Se a interrupção voluntária de gravidez for despenalizada até às 10 semanas, seguidamente ir-se-á despenalizar o aborto até às 16 semanas, depois até às 24 semanas, e seguidamente até aos nove meses

O prazo de 10 semanas é suficiente para uma mulher tomar uma decisão informada, consciente e atempada. Um alargamento do prazo para as 12 semanas ainda seria razoável, mas muitos apoiantes da despenalização até às 10 semanas não o seriam para prazos muito superiores.

Aproveitando a experiência alheia, verificamos que em países que despenalizaram o aborto, não existiu esse alargamento permanente dos prazos (no Reino Unido, aconteceu até o inverso, uma diminuição dos prazos legais).

O número de abortos irá aumentar

É impossível conhecer com precisão o número de abortos praticados actualmente em Portugal, mas, numa situação em que a interrupção voluntária de gravidez deixe de ser crime, será mais fácil conseguir que a mulher que abortou tenha posterior acompanhamento médico e será possível conhecer melhor a realidade nacional, podendo-se assim criar políticas que efectivamente reduzam o número de abortos.

Contra este mito, é importante também referir, que países onde o aborto é legal, como a Holanda, a Suiça, a Hungria e a Bélgica estão entre os países com taxas de aborto mais baixas a nível mundial, provando-se assim que não existe relação directa entre a legalização do aborto e o número de abortos praticados.

Os defensores do «sim» promovem uma «cultura de morte»

Os defensores do «sim» reconhecem a liberdade da mulher num período em que apenas ela pode garantir o bem-estar do embrião.
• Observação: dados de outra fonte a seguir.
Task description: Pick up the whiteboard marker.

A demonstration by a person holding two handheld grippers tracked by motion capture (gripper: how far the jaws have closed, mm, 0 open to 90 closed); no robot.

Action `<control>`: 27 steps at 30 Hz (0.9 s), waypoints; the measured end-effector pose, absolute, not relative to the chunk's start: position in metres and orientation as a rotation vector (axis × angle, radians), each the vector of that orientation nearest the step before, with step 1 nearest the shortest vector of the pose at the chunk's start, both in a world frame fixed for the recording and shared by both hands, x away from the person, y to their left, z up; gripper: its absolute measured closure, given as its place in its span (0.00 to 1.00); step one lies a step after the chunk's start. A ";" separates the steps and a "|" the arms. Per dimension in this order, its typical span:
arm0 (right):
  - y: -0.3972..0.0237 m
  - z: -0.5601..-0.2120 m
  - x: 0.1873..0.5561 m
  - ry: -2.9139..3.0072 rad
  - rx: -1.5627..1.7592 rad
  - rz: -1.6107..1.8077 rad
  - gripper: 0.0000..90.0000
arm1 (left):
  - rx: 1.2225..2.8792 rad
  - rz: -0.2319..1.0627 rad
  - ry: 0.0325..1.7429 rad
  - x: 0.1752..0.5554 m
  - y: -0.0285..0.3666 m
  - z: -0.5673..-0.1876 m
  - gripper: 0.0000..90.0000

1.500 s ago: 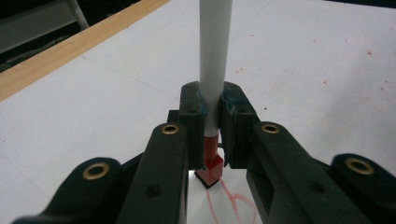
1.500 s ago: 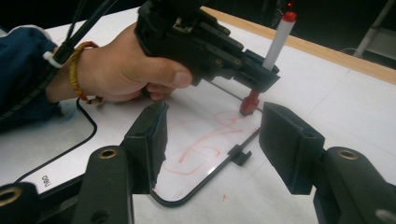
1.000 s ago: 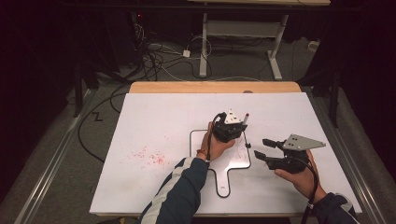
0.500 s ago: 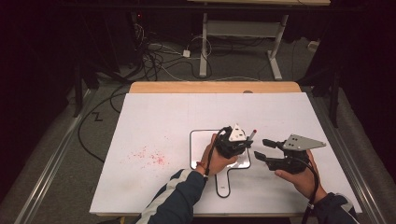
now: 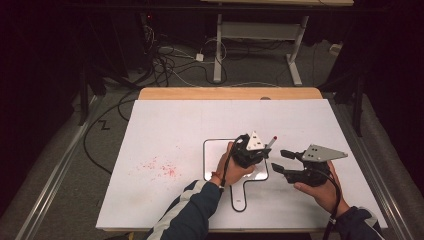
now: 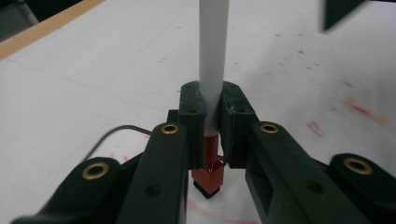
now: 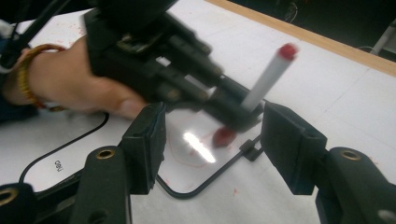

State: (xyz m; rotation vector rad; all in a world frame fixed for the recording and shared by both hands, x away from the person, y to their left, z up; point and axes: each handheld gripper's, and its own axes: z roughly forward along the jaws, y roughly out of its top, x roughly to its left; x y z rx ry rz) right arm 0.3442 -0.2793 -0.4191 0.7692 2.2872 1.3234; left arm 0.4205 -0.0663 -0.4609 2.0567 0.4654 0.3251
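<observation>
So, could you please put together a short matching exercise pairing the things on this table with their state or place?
Things:
1. marker
2. left gripper
3. right gripper
4. red smudges

States or places:
A. jaws open, holding nothing
B. on the white table cover, left of the small whiteboard
C. white body with red ends, clamped between two jaws
D. over the small whiteboard, jaws closed on something

Pairs: 1-C, 2-D, 3-A, 4-B
</observation>
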 end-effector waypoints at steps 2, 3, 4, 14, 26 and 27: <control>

Pode ser-se contra o aborto quanto confrontado com uma situação concreta, e defender que deixe de ser crime, justamente porque se acredita na autonomia do indivíduo e na sua liberdade de fazer escolhas que não faríamos. O voto «sim» promove uma cultura de liberdade e responsabilidade.

Caso o aborto seja despenalizado até às 10 semanas, então os patrões poderão obrigar as empregadas a abortarem

Os patrões não podem obrigar as mulheres a fazerem o quer que seja, caso o aborto seja legalizado, pois a decisão de abortar ou não depende exclusivamente da mulher e não será possível colocar-se num contrato de trabalho nada que obrigue uma mulher a abortar.

Possivelmente os defensores do Não pretendem com este mito insinuar que o patrão poderá não renovar o contrato a uma mulher que engravide se ela não fizer um aborto. No entanto, como é do conhecimento geral, este tipo de pressões já acontecem actualmente e não é o facto de o aborto ser ilegal que detém os patrões com poucos escrúpulos (para esses, a lei já é irrelevante actualmente).